Dyrektywę 2019/1937 w sprawie ochrony osób zgłaszających naruszenia prawa Parlament Europejski przyjął jesienią 2019 roku. Wszystkie państwa członkowskie UE zostały zobligowane do przyjęcia krajowych aktów prawnych implementujących te wytyczne do krajowego prawodawstwa do grudnia 2021 roku. Mimo upływu już dwóch lat od tego terminu Polska i kilka innych państw członkowskich wciąż z tym zwlekają.
– Coraz bardziej realna staje się perspektywa płacenia przez Polskę kar finansowych za to, że tych przepisów ciągle nie ma. Do Trybunału Sprawiedliwości Unii Europejskiej trafiła już skarga na Polskę i siedem innych państw członkowskich na zaniechania w tym względzie. Można powiedzieć, że jesteśmy w dobrym towarzystwie, bo przedmiotem tej skargi są też m.in. Niemcy, ale nie ma się absolutnie z czego cieszyć – mówi Marcin Waszak.

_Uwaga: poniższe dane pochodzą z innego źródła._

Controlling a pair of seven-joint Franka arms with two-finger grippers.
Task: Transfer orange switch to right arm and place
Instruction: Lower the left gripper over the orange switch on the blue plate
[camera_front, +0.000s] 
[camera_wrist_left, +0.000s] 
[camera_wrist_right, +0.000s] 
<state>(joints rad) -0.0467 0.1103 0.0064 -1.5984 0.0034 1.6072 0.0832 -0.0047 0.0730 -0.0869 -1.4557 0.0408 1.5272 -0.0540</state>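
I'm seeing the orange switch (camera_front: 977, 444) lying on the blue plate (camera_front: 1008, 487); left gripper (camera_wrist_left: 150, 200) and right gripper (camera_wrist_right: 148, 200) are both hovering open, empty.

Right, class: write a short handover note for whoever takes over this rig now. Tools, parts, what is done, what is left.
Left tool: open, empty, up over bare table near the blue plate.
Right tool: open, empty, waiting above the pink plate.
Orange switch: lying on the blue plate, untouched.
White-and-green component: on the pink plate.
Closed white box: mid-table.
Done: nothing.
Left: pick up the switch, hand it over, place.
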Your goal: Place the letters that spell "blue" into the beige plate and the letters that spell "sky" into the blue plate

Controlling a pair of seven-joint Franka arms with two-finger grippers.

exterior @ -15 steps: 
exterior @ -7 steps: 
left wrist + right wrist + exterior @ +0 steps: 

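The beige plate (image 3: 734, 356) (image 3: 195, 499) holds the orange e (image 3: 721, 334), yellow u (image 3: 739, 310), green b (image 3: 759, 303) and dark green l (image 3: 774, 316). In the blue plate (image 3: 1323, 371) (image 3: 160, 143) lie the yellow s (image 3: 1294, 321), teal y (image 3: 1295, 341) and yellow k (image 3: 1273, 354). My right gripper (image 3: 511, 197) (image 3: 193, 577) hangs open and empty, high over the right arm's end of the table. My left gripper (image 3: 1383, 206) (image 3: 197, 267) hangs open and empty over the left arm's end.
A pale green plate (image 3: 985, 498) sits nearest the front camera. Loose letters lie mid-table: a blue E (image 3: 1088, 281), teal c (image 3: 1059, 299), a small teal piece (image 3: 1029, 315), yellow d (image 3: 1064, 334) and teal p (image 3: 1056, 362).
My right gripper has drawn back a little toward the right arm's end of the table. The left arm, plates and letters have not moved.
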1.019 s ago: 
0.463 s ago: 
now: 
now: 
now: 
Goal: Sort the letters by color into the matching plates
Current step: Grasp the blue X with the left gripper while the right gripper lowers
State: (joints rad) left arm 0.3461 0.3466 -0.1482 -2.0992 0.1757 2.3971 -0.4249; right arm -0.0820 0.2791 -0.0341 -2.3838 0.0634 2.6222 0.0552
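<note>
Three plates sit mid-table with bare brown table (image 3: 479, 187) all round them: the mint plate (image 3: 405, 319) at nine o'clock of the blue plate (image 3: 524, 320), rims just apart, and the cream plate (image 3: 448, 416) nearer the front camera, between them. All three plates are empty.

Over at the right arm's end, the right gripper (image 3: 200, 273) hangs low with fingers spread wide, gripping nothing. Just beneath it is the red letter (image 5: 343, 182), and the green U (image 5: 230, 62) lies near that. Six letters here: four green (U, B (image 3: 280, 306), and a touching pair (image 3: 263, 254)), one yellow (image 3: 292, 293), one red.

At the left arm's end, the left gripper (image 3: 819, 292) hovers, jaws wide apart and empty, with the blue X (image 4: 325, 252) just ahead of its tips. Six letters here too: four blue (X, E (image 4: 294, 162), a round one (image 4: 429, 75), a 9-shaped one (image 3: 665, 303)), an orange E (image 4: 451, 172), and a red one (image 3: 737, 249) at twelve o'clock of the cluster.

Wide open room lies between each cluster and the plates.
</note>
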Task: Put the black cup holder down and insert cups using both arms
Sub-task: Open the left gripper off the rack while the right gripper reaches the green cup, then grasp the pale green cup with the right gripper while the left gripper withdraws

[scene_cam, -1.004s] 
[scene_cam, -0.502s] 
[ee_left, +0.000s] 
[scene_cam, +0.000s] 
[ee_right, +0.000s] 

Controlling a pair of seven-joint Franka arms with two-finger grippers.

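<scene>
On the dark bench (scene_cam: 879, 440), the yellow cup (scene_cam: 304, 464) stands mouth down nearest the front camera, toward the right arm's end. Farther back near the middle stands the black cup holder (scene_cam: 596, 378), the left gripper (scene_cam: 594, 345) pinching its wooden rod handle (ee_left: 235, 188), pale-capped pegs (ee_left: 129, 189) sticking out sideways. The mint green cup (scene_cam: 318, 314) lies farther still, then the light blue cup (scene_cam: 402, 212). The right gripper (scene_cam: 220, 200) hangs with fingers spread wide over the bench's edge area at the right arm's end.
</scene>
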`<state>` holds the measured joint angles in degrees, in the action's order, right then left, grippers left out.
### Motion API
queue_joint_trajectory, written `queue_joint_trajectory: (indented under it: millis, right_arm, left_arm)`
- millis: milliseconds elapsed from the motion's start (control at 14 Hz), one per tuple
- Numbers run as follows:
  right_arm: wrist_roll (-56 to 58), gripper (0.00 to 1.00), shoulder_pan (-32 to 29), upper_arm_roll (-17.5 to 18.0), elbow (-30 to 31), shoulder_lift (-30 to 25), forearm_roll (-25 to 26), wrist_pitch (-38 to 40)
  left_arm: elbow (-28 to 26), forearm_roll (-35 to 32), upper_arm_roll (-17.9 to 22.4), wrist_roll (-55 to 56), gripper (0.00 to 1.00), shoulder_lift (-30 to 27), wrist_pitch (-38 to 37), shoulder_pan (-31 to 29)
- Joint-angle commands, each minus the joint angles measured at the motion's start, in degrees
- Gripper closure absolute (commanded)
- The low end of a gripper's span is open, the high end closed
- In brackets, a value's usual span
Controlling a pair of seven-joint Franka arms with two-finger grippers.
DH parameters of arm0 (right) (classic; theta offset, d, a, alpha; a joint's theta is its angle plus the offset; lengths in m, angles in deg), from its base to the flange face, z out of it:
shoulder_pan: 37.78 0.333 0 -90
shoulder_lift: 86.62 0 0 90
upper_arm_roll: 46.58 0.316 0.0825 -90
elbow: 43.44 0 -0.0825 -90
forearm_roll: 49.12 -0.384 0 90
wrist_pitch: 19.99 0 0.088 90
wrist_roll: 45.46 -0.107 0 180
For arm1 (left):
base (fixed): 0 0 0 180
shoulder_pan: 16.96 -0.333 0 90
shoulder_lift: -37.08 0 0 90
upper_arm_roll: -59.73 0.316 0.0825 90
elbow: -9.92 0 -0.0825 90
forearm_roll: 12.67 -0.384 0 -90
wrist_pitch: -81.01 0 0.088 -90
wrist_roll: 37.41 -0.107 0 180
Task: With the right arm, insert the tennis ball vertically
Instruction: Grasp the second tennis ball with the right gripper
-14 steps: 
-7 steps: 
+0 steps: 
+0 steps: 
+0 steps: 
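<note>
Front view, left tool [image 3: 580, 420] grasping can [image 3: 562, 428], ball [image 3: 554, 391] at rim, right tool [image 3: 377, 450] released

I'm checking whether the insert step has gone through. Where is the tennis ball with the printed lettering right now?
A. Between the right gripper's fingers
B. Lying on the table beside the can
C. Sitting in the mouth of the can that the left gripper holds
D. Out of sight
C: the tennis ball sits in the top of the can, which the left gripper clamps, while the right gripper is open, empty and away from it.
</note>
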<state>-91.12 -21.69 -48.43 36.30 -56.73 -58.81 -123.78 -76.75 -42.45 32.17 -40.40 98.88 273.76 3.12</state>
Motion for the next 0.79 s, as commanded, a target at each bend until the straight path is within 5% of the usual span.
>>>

Projekt ustawy o sygnalistach, opublikowany na stronie Rządowego Centrum Legislacji 10 stycznia br., jest już szóstym z kolei.
– On w niektórych obszarach – przynajmniej w kwestii regulacji procedur zgłoszeń wewnętrznych – ma bardzo dojrzały wymiar i wydaje się, że tam niewiele może się zmienić – podkreśla specjalista etyki biznesu w Linii Etyki.
Jak wskazuje firma doradcza EY, w zasadzie zachowuje on treść poprzedniej, piątej wersji, wprowadzając zaledwie kilka zmian, w tym m.in. wymóg, aby informacja będąca przedmiotem zgłoszenia była prawdziwa w momencie jej zgłaszania i spełniała przesłankę interesu publicznego. Jednocześnie eksperci wskazują, że projekt ustawy nie definiuje bezpośrednio pojęcia „interes publiczny”, a wprowadzenie tak niejasnej przesłanki może spowodować, że litera prawa zostanie doprecyzowana dopiero przez pierwsze wyroki sądów w sprawach dotyczących sygnalistów.
Zmiany zaszły również w zakresie dokonywania zewnętrznych zgłoszeń, które mogą dotyczyć potencjalnych przestępstw. Zgodnie z najnowszym projektem ustawy takie zgłoszenia ma przyjmować policja, a nie – jak wcześniej proponowano – poszczególni komendanci wojewódzcy policji.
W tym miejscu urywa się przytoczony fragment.